Quando me formei, comecei a colaborar com o CRP SP nas Comissões de Orientação e Fiscalização e Gestora. Logo me envolvi com as implicações éticas no âmbito das relações raciais e passei a contribuir com o Grupo de Trabalho (GT) de Relações Étnico-raciais, do qual surgiu o Prêmio Jonathas Salathiel de Psicologia e Relações Raciais, uma premiação instituída pelo CRP SP em 2018.

Concomitantemente, fui desenvolvendo minha carreira acadêmica com o mestrado em Psicologia Social, a prática profissional como trabalhadora do Sistema Único de Assistência Social (SUAS) e com a defesa da Psicologia, como conselheira por duas gestões em São Paulo e, agora, no CFP. Hoje, tenho certeza de que a orientação da minha qualificação profissional foi dada pelos debates políticos que ocorriam no Sistema Conselhos, pois eles transformaram a minha vida acadêmica e o meu exercício profissional.

Parte da Psicologia vem pensando e agindo concretamente para a descolonização do pensamento sobre a própria Psicologia. O que você entende como importante para esse processo de pensar uma Psicologia Preta? Que referências você pode trazer para o saber-fazer dessa outra Psicologia?

Essa pergunta é muito interessante por dois motivos. O primeiro deles é que sou uma pesquisadora em Psicologia Social, e meu tema de pesquisa é exatamente um processo psicológico que nomeei como descolonização estética e subjetiva. Por meio dele, as pessoas negras retiram o racismo imposto a sua identidade e à autoimagem – como seu tom de pele, formato de nariz e textura de cabelo -, reconhecem-se dotadas de beleza ancestral e mudam a subjetividade que sustenta a sua forma de ser, estar e se relacionar no mundo. Dessa maneira, descolonizar o pensamento sobre a própria Psicologia, enquanto ciência e profissão, é equivalente a reconhecer a importância da intelectualidade e filosofia advindas da África na composição da realidade brasileira e, logo, na compreensão dessa realidade. 

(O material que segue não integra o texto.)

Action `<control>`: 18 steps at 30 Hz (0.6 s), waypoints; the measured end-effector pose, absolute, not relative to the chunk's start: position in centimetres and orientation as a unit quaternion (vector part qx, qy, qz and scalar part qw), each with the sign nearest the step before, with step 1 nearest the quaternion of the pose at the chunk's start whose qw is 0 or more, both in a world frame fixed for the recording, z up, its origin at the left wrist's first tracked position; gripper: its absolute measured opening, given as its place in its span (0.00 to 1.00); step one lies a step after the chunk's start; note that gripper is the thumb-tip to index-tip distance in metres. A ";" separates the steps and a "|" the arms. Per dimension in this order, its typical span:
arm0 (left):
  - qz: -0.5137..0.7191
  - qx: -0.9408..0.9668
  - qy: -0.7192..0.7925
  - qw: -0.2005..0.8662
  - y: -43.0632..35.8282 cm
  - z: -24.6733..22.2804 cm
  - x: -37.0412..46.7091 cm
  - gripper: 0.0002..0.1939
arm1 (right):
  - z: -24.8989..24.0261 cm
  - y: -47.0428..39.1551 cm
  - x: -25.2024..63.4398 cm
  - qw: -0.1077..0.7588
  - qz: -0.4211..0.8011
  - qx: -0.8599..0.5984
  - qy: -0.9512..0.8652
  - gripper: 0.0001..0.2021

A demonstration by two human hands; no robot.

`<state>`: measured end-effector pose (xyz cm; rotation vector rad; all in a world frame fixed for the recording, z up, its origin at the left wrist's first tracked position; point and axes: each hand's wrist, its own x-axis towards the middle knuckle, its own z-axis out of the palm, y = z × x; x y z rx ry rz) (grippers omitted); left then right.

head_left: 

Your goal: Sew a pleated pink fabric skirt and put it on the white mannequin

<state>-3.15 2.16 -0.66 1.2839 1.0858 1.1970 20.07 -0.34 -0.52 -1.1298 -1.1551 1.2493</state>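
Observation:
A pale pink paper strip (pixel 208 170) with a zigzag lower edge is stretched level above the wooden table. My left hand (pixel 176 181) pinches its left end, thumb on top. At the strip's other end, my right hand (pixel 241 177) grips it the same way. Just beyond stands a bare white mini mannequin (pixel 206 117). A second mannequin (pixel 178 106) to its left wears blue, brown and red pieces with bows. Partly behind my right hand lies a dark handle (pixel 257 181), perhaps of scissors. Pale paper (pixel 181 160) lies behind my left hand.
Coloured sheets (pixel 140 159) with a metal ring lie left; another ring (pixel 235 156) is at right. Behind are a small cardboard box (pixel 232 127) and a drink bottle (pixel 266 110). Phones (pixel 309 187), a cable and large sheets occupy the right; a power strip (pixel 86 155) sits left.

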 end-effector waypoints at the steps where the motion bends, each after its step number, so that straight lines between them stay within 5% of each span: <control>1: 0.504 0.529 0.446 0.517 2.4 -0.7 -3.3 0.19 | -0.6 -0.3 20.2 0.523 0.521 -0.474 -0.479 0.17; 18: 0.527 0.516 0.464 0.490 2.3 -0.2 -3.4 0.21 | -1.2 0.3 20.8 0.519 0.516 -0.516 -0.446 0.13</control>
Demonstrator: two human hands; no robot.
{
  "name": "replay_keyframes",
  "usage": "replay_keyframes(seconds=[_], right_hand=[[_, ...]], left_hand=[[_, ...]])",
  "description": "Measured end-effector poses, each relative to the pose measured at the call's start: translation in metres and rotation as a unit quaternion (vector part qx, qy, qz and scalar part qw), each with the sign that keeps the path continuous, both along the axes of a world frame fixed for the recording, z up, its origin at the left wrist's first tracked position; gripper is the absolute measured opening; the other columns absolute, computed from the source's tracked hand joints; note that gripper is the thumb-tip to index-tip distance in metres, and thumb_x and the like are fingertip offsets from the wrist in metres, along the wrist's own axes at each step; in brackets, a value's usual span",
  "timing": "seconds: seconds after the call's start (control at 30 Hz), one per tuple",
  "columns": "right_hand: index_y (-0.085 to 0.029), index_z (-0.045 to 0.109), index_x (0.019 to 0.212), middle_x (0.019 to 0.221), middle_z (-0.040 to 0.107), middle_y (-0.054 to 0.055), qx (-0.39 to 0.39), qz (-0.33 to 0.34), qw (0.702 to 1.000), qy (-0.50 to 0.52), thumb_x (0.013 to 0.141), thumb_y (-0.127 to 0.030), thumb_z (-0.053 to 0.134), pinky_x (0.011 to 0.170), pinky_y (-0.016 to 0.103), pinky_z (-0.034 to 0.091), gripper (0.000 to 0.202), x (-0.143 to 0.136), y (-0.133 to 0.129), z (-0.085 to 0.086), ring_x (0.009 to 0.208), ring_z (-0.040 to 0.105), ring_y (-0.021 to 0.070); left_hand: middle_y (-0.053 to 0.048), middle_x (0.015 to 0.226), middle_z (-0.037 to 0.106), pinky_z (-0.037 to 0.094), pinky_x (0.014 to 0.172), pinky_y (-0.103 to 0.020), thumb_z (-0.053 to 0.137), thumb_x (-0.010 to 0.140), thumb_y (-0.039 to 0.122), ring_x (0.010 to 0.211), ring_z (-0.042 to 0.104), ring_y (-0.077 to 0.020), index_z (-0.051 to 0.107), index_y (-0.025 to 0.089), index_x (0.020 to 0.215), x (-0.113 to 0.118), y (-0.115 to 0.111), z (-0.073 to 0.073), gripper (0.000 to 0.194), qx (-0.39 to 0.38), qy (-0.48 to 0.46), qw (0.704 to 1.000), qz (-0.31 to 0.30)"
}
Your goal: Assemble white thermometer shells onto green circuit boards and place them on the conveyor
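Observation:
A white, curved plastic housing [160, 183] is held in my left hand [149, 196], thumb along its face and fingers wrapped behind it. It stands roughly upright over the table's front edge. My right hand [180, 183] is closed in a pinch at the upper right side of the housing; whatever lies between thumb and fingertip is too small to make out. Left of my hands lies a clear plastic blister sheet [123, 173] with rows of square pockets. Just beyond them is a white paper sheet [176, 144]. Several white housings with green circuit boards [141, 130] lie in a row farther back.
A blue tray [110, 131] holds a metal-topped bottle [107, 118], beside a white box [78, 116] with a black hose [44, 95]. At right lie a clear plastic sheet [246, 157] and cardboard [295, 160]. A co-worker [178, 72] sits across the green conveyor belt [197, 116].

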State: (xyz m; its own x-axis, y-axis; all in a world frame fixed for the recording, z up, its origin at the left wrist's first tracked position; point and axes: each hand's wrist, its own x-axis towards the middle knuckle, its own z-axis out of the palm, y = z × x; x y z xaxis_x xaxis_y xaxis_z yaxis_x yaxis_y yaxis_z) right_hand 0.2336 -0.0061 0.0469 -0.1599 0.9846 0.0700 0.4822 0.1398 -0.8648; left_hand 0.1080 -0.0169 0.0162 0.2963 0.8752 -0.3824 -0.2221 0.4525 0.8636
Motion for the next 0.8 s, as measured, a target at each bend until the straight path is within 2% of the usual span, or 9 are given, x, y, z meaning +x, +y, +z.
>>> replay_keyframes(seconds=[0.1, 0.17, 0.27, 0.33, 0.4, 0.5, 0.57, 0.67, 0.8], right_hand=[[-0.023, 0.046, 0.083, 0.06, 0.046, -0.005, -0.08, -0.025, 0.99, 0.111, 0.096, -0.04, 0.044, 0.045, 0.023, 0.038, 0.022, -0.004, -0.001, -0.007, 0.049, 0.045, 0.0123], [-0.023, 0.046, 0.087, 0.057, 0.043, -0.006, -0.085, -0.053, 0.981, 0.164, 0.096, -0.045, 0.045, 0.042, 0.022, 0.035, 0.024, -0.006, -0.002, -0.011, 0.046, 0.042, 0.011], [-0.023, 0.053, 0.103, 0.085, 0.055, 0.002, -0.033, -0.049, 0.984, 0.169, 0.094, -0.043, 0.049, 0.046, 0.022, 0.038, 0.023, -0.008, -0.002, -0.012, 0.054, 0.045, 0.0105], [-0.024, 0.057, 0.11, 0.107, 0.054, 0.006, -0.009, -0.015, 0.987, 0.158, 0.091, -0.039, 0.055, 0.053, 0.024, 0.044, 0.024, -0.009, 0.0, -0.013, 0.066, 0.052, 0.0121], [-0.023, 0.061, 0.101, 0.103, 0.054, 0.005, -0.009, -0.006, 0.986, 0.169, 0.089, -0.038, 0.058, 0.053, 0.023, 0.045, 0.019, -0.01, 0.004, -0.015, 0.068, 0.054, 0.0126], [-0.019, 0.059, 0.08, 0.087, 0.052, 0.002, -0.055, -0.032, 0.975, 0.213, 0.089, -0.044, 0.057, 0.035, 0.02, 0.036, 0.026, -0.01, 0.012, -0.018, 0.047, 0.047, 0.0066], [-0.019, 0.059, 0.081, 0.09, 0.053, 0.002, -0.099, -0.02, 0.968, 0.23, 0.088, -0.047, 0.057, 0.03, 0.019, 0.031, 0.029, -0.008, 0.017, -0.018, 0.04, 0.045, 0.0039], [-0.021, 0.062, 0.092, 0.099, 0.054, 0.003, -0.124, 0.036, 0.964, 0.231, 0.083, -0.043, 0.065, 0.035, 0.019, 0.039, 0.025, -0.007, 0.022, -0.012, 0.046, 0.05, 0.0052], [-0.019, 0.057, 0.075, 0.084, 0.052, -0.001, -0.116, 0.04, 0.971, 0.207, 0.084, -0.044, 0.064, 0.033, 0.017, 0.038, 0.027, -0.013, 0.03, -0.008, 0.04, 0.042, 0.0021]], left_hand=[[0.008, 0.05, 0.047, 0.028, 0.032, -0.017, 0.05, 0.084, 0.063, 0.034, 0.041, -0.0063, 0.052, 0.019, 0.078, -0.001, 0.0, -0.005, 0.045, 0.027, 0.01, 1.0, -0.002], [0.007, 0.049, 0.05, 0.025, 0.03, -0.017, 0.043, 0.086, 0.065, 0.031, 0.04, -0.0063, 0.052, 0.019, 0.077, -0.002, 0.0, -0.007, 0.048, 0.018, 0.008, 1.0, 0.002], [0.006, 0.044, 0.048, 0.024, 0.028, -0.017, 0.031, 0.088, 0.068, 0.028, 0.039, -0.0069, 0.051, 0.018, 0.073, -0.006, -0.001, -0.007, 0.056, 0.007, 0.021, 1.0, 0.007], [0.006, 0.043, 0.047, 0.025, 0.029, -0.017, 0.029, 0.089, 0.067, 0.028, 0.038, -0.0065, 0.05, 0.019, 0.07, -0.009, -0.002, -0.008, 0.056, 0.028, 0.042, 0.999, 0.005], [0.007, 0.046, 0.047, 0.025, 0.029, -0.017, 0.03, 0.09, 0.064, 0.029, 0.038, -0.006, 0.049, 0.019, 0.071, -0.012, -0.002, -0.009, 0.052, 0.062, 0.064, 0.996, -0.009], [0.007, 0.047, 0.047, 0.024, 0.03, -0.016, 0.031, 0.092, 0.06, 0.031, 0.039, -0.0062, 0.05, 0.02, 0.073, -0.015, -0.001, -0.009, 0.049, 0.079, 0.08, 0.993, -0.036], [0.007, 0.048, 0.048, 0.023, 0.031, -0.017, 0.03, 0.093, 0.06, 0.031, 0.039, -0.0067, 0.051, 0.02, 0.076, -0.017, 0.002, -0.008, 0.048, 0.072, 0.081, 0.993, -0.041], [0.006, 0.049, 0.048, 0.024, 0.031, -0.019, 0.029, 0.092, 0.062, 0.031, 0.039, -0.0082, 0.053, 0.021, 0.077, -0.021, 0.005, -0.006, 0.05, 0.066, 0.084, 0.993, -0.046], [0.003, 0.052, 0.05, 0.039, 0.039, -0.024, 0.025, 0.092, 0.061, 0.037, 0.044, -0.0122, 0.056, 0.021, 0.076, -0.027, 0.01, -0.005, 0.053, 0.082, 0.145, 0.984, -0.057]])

O segundo motivo que deixa a pergunta interessante é que eu defendo uma Psicologia das relações raciais, embora não se destaque um intelectual que tenha criado essa abordagem, tal qual fez o doutor e professor Wade Nobles, quando criou e desenvolveu a abordagem da Psicologia Preta, nos Estados Unidos da América. Bem, eu acredito numa Psicologia que se faça compreendendo todas as dimensões do racismo, reconhecendo todos os pertencimentos e identidades raciais. Precisamos usar o nosso conhecimento psicológico para atender e acolher as pessoas, mas precisamos, também, entender as características e dinâmicas psíquicas da branquitude para que possamos eliminar o racismo na nossa sociedade.

Minhas indicações de leitura são  as Referências Técnicas para a Prática da(o) Psicóloga(o) sobre as Relações Raciais, do CFP, e o livro da psicóloga e doutora em Psicologia Cida Bento, O pacto da branquitude, lançando em 2022.